Dear Cornerstone Family,
Today marks the beginning of the high holy days of the church calendar. For this year’s Holy Week, we will gather twice leading up to Easter morn. First, we will gather on Thursday evening for a Maundy Thursday Communion Service and again the next evening for a Good Friday Service. It’s long been our custom to gather on Good Friday, but for the first time in our history, we will gather on Maundy Thursday, too. Since this is something new for us, it’s worth asking, “What is the significance of Maundy Thursday?”
Over the centuries, the church has set aside time on the Thursday before Easter to reflect on events that take place at the last supper Jesus shares with His disciples. Aside from certain common themes and the celebration of communion, it is traditional during a Maundy Thursday service for the Communion Table to be stripped—that is, the removal of communion vessels and fine linens from the sanctuary to indicate the end of feasting and the coming suffering of Jesus Christ. Said differently, as Jesus’s life is being stripped away—betrayal, arrest, trial, beating and crucifixion—the Lord’s Table is stripped of the comfort and life symbolized in the communion elements. During our Maundy Thursday service this year, we will practice the stripping of the table, reminding ourselves of the sorrow and loss that marked Jesus’s final hours of life.

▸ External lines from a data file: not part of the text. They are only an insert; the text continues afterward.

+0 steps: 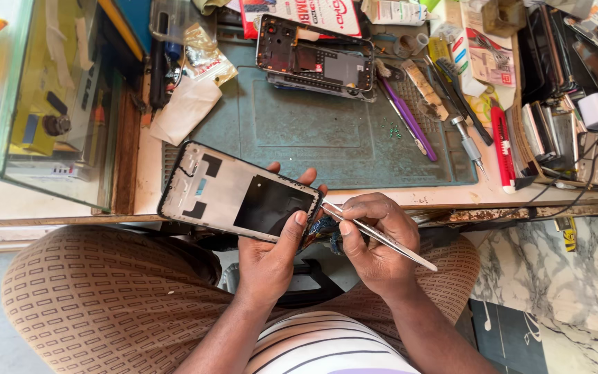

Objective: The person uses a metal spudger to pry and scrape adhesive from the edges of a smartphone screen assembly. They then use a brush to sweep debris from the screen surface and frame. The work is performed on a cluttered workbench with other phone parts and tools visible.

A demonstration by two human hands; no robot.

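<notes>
My left hand (273, 251) grips the near end of a phone frame (224, 192), a pale grey panel with black patches, held flat above my lap at the bench edge. My right hand (375, 239) pinches metal tweezers (382, 238), whose tips touch the frame's right edge. Farther back on the green work mat (292, 131) lies an opened phone body (315, 57) with its circuit boards showing.
Right of the mat lie a purple tool (410, 119), a brush (423, 88), a screwdriver (468, 147) and a red pen (502, 147). Stacked phone parts and cables (562, 131) crowd the far right. A glass case (29, 90) stands at left. White plastic bags (187, 107) sit by the mat.
</notes>
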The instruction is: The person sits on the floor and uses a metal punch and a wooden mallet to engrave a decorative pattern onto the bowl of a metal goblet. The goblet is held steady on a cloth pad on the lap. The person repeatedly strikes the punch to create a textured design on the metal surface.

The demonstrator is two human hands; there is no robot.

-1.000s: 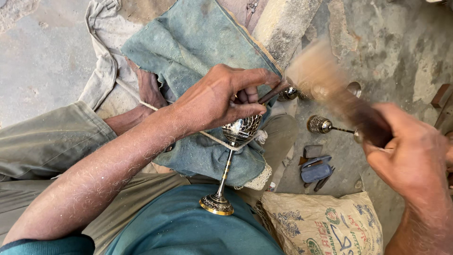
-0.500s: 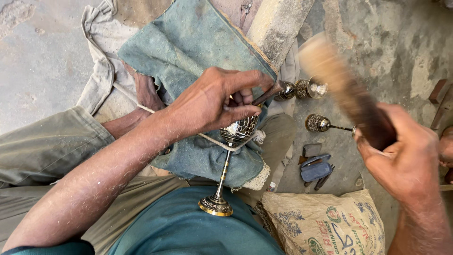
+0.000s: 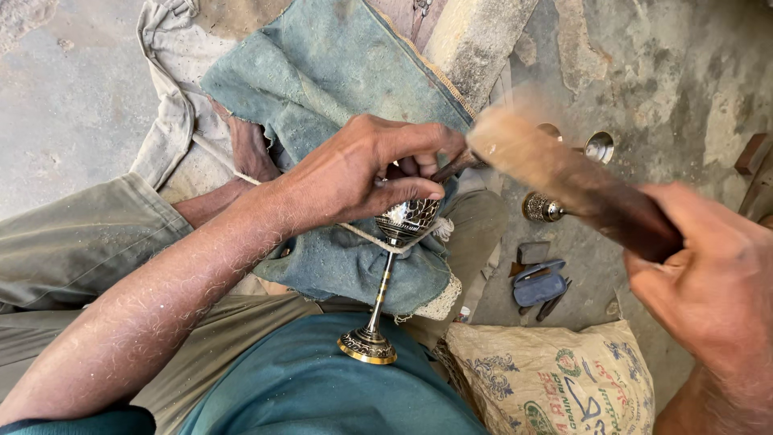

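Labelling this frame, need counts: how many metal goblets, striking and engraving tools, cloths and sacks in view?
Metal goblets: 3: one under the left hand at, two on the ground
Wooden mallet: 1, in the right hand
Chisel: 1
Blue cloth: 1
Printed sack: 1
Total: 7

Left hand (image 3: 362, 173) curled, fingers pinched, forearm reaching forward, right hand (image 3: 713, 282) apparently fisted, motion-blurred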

The word “maundy” is an abbreviated form of the Latin word mandatum from where we get the English word mandate. It refers to Jesus’s words in John 13:34, “A new commandment I give to you, that you love one another: just as I have loved you, you also are to love one another.” You’ll probably recall that previous to issuing this command, Jesus laid aside his outer garments, wrapped himself in a towel, filled a basin with water and washed his disciples’ feet. It was a job reserved for the lowest ranking bondservant, but Jesus, the Son of God, willingly became a servant to the disciples, giving them a powerful demonstration of his love and an enduring example to follow.
Moreover, in that humble act of service, Jesus prefigured what he was going to do on the very next night. For on Good Friday, Jesus would take the lowest place of all. He would absorb the wrath of His Father toward sin—our sin—on the cross. His love for us was so great that he would stand condemned on our behalf in order that we might be made righteous. He would be our servant on the cross, so we could be made the children of God. He would take our dirty, stench-of-death souls and make them clean, washed in the blood of the Lamb.
Just writing those words, my heart soars! Truly, I can’t wait to gather with you on Thursday and Friday this week in anticipation of Easter Sunday! If you haven’t already, please register for these special services. Let’s whole heartedly enter into Holy Week as we collectively offer a sacrifice of praise to God for the gift of the Savior.